**WHAT THE TASK REQUIRES**
The expected response is the full listing, retyped exactly, without its images.

**DATA PROVIDED**
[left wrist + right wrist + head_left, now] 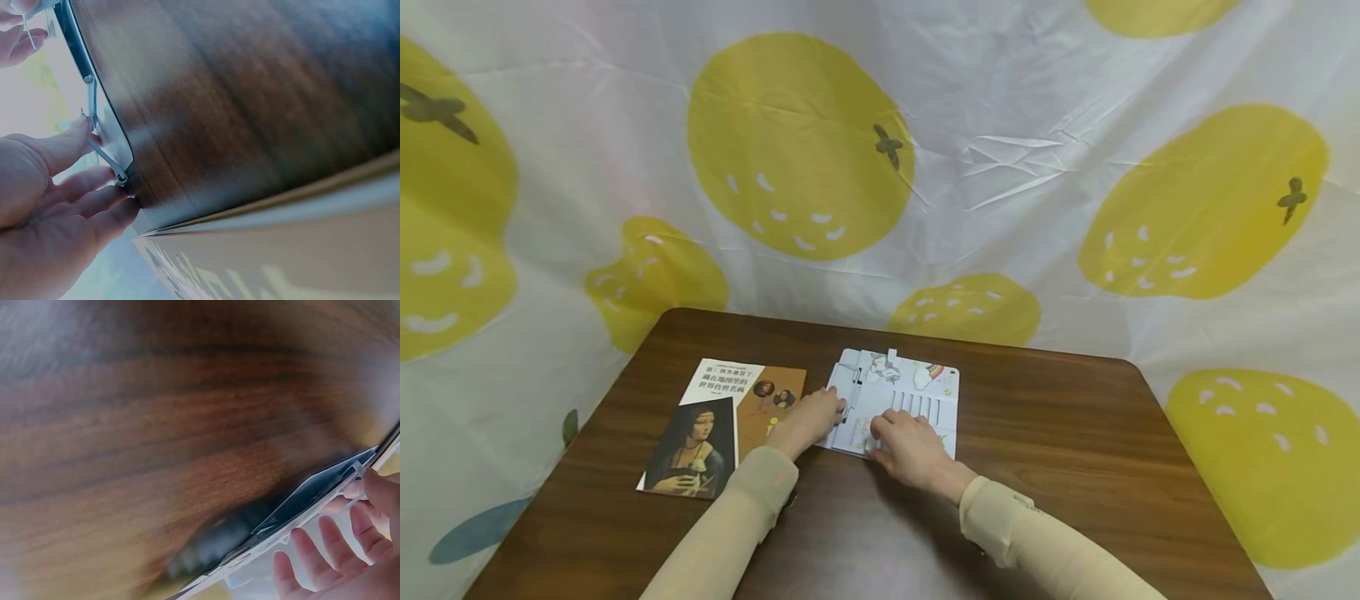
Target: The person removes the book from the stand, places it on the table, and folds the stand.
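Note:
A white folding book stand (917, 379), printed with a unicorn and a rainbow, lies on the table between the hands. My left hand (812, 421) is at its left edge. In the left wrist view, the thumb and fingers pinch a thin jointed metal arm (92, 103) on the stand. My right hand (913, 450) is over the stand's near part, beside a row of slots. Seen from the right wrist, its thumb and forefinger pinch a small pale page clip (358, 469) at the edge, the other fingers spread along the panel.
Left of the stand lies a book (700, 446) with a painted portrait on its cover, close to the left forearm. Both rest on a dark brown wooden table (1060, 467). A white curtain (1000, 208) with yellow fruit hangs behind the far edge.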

**TASK RESULT**
[left wrist + right wrist + head_left, now] 
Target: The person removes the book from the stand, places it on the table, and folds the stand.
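Note:
A white folding book stand (917, 379), printed with a unicorn and a rainbow, lies on the table between the hands. My left hand (812, 421) is at its left edge. In the left wrist view, the thumb and fingers pinch a thin jointed metal arm (92, 103) on the stand. My right hand (913, 450) is over the stand's near part, beside a row of slots. Seen from the right wrist, its thumb and forefinger pinch a small pale page clip (358, 469) at the edge, the other fingers spread along the panel.
Left of the stand lies a book (700, 446) with a painted portrait on its cover, close to the left forearm. Both rest on a dark brown wooden table (1060, 467). A white curtain (1000, 208) with yellow fruit hangs behind the far edge.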

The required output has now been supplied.